# Smoking, Hypnosis, Anxiety, and Klonopin



## jrsmite (May 18, 2007)

Yes, this is another post about anxiety. I have DP too, but my anxiety didn't start until I tried hypnosis for my smoking. I think some of the dopamine blockers are also playing a role, and no doubt that the sexual dysfunction is too. Anyway, after a whole 365 days of DP anxiety twice a week I finally got Klonopin. At first my doc thought the symptoms were psychoses, but I finally put my foot down and explained that it had to be anxiety. I felt doomed, like I was losing my mind and not getting it back, and of course that it felt like anxiety. (I don't know why he didn't believe me 4 months earlier when I said that I was feeling profound anxiety.) Anyway, I have been taking half of a .5 tab up to twice a day, but it doesn't help with the feelings of depersonalization. Still, the anxiety is better.
Now I am trying to quit smoking, and I have no choice other than to use the patch. I can't do it cold turkey. Unfortunately, the patch makes my regularly scheduled anxiety worse. It comes on all of a sudden... I pace around the house staring down at my feet, with rock ballads stuck in my head, and with a distorted and disorganized consciousness and sense of time. I am going to try the patch again today, and take more Klonopin if I need to. I think that if I quit smoking I would be so much better.
Before writing this post, I read the current thread about Klonopin addiction. I think I can get over the withdrawal, if I am only taking 1 mg. My pharmacist says that withdrawal lasts 7-10 days; I've made it successfully for 3 days, when I'd begin to have feelings of discontentment. Anyway, wish me luck.
Has anyone else experienced problems with hypnosis and anxiety or smoking, anxiety and Klonopin? I'd really like to know.


----------



## jonnyfiasco (Apr 20, 2007)

I admire your courage mate. Good luck with all of this!


----------



## KDM (May 9, 2007)

Im probably just really gullible but I heard that the patch makes you hallucinate... Anyways hope all goes well.


----------



## Dreamer (Aug 9, 2004)

Last I heard about smoking is that for people who are anxious it's a good thing to quit, as well as caffeine.

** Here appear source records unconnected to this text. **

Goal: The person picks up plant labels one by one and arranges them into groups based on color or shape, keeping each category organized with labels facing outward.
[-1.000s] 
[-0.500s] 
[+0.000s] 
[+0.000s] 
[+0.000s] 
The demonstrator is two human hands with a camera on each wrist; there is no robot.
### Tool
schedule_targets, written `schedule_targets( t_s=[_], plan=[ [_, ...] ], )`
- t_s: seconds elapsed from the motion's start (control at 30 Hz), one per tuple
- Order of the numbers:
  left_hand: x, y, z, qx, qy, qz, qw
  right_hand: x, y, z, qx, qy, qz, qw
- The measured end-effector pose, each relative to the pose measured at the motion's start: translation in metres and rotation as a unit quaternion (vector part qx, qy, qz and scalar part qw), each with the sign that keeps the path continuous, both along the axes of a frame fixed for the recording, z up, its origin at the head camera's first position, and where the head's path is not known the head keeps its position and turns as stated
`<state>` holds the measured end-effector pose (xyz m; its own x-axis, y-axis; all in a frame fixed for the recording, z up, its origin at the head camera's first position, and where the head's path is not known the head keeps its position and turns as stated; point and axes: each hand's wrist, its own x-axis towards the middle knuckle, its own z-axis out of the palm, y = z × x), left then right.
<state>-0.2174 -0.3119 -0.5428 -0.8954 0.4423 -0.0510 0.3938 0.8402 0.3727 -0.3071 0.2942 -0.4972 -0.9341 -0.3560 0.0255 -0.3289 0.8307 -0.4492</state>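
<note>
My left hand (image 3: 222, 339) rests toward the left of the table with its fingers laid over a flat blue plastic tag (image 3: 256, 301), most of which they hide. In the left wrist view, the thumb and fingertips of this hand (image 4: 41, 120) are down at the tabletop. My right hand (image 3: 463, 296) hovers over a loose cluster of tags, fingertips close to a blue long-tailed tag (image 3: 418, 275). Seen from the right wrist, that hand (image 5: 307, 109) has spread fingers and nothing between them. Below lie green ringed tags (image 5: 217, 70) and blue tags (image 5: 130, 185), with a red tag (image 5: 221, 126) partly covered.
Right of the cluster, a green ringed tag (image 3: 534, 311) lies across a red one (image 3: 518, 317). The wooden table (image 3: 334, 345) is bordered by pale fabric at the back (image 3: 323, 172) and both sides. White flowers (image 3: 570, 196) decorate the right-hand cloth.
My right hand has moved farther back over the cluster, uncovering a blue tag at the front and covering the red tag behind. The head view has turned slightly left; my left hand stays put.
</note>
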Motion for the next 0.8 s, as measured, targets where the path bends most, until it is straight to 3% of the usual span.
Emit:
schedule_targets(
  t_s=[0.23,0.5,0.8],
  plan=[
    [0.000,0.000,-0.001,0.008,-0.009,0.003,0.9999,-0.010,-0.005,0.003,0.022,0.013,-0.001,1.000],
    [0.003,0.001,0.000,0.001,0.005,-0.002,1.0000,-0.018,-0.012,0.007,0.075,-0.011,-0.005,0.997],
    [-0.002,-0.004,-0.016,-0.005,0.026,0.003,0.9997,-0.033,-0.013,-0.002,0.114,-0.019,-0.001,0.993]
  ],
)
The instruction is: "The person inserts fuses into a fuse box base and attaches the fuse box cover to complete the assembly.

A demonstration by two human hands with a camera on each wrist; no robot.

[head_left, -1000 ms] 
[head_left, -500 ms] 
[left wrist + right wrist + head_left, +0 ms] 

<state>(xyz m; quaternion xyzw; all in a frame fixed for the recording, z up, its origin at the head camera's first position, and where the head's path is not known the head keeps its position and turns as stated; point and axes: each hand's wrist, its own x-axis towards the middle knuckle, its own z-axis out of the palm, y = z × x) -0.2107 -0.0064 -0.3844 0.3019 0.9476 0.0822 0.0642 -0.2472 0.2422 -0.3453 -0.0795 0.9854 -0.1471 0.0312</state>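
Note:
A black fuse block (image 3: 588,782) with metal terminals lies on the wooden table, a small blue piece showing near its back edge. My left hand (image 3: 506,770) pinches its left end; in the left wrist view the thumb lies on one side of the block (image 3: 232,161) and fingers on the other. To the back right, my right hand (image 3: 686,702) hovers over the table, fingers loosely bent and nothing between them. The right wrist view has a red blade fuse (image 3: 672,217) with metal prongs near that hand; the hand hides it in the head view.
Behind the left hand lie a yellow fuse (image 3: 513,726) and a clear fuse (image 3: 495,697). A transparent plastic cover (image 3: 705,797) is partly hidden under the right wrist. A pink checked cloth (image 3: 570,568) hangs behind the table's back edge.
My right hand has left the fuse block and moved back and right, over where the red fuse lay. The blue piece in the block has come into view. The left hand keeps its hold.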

There is apparently a paradoxical reaction with smoking (I have no personal experience but have read/heard about this) -- on one hand it can "calm you down", or on the other "give you a lift."

In terms of a healthy lifestyle quitting can only be of great benefit to you.

Good luck, I've only heard smoking is also one of the most difficult addictions to break for many people.

Also, re: the nic patch. I've heard it is dangerous to have it on AND smoke, which some people do! That isn't good for your heart. I'm not sure it's called "nicotine poisoning", but I think that's correct. TOO much stimulation of your nervous system.

Best,
D
Overall physical health, diet, avoiding stimulants, exercise, etc., etc. help so much. I have given up caffeine. But I had to have "real caf" today -- a mistake!!!!! (sort of a "taste" addiction for me). Firstly I felt very disconnected about an hour after having just 2 mugs, and I have been too hyper today. Granted I've gotten 5,000 things done, yet I'm in overdrive. I can bet money I won't be able to sleep tonight as well DAMNIT. :? Ah, Hell we pay for our vices, even some simple pleasures.

*It seems my overall DP/DR is less troublesome for me without caffeine. I'm certain this would be true for you -- well it makes sense -- without the cigs.*


----------



## comfortably numb (Mar 6, 2006)

Good luck on giving up smoking. Id try to give it up again except everytime i give it up now my bipolar gets 100 times worse. Yes thats my excuse and im sticking to it lol.

Oh by the way the klonopin may help you give up smoking as well. It did for me in the past.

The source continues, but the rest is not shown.